## Exercise prompt
Write out exactly, and only, the lines from the one containing "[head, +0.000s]" through the last line of the listing below.
*** Opening Listed records ***
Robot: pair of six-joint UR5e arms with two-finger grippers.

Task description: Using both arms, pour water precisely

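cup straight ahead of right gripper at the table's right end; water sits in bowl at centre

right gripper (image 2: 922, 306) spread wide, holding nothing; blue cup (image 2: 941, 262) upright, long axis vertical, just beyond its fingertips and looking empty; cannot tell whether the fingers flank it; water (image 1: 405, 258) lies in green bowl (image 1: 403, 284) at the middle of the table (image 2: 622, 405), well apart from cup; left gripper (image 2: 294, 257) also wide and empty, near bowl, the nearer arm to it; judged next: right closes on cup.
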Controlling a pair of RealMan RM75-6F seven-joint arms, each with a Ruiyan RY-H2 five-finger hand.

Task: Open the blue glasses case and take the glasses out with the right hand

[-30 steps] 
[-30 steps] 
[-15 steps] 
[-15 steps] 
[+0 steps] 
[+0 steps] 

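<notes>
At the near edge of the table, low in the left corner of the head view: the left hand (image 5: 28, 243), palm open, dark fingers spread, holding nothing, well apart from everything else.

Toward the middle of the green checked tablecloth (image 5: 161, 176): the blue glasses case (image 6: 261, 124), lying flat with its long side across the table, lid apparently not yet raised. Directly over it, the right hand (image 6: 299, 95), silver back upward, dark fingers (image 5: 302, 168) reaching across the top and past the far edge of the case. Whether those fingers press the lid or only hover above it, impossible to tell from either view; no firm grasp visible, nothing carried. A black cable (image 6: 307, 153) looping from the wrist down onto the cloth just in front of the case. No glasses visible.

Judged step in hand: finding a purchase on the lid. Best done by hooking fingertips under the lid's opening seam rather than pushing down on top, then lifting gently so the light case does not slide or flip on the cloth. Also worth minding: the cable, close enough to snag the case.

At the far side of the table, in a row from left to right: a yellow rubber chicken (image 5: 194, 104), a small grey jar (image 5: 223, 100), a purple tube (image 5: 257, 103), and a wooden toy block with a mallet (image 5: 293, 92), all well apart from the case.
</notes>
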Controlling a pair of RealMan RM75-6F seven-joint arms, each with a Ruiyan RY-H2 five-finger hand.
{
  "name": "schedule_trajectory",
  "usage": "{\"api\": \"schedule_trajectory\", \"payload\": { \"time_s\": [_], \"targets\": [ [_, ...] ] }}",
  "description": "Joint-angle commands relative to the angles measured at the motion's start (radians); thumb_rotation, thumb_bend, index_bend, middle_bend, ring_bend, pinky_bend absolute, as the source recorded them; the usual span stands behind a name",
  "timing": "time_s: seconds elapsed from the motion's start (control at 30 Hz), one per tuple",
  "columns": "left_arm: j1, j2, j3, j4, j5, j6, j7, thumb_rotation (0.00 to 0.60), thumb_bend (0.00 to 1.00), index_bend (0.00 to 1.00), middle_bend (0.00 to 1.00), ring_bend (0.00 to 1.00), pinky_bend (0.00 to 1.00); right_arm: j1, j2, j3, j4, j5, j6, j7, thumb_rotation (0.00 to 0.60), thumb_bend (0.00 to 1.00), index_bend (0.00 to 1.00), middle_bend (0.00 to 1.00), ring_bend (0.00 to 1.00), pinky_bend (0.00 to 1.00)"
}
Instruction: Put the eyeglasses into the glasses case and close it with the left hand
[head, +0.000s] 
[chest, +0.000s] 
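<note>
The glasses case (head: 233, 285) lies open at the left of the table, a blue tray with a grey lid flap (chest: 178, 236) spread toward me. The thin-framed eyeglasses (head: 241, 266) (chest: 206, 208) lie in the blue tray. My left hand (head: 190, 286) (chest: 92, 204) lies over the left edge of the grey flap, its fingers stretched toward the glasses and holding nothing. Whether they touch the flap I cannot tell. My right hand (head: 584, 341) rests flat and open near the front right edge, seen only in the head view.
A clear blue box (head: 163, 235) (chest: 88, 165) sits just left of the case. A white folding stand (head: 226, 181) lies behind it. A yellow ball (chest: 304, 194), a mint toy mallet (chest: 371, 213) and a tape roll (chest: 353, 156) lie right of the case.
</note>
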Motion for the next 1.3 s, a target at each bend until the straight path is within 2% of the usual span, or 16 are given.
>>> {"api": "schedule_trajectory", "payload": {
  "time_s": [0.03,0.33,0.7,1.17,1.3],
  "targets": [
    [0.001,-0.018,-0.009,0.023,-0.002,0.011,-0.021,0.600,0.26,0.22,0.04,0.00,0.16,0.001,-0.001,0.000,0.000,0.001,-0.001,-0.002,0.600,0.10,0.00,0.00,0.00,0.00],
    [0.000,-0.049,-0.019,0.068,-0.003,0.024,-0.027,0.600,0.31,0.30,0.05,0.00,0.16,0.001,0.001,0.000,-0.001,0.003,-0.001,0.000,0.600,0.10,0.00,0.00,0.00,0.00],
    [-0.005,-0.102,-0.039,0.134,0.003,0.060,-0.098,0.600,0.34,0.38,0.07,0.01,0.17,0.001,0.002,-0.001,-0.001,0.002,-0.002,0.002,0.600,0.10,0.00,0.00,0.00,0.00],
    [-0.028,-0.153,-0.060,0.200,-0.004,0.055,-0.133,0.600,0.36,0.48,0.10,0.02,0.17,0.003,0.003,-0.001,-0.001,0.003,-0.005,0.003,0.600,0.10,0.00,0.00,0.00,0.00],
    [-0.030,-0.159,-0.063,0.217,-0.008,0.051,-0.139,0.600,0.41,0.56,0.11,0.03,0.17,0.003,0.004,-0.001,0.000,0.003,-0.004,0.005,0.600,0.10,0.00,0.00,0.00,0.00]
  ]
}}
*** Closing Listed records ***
## Your response
[head, +0.000s] 
[chest, +0.000s] 
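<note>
The glasses case (head: 233, 285) lies open at the left of the table, a blue tray with a grey lid flap (chest: 178, 236) spread toward me. The thin-framed eyeglasses (head: 241, 266) (chest: 206, 208) lie in the blue tray. My left hand (head: 190, 286) (chest: 92, 204) lies over the left edge of the grey flap, its fingers stretched toward the glasses and holding nothing. Whether they touch the flap I cannot tell. My right hand (head: 584, 341) rests flat and open near the front right edge, seen only in the head view.
A clear blue box (head: 163, 235) (chest: 88, 165) sits just left of the case. A white folding stand (head: 226, 181) lies behind it. A yellow ball (chest: 304, 194), a mint toy mallet (chest: 371, 213) and a tape roll (chest: 353, 156) lie right of the case.
</note>
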Motion for the next 1.3 s, a target at each bend until the straight path is within 2% of the usual span, or 16 are given.
>>> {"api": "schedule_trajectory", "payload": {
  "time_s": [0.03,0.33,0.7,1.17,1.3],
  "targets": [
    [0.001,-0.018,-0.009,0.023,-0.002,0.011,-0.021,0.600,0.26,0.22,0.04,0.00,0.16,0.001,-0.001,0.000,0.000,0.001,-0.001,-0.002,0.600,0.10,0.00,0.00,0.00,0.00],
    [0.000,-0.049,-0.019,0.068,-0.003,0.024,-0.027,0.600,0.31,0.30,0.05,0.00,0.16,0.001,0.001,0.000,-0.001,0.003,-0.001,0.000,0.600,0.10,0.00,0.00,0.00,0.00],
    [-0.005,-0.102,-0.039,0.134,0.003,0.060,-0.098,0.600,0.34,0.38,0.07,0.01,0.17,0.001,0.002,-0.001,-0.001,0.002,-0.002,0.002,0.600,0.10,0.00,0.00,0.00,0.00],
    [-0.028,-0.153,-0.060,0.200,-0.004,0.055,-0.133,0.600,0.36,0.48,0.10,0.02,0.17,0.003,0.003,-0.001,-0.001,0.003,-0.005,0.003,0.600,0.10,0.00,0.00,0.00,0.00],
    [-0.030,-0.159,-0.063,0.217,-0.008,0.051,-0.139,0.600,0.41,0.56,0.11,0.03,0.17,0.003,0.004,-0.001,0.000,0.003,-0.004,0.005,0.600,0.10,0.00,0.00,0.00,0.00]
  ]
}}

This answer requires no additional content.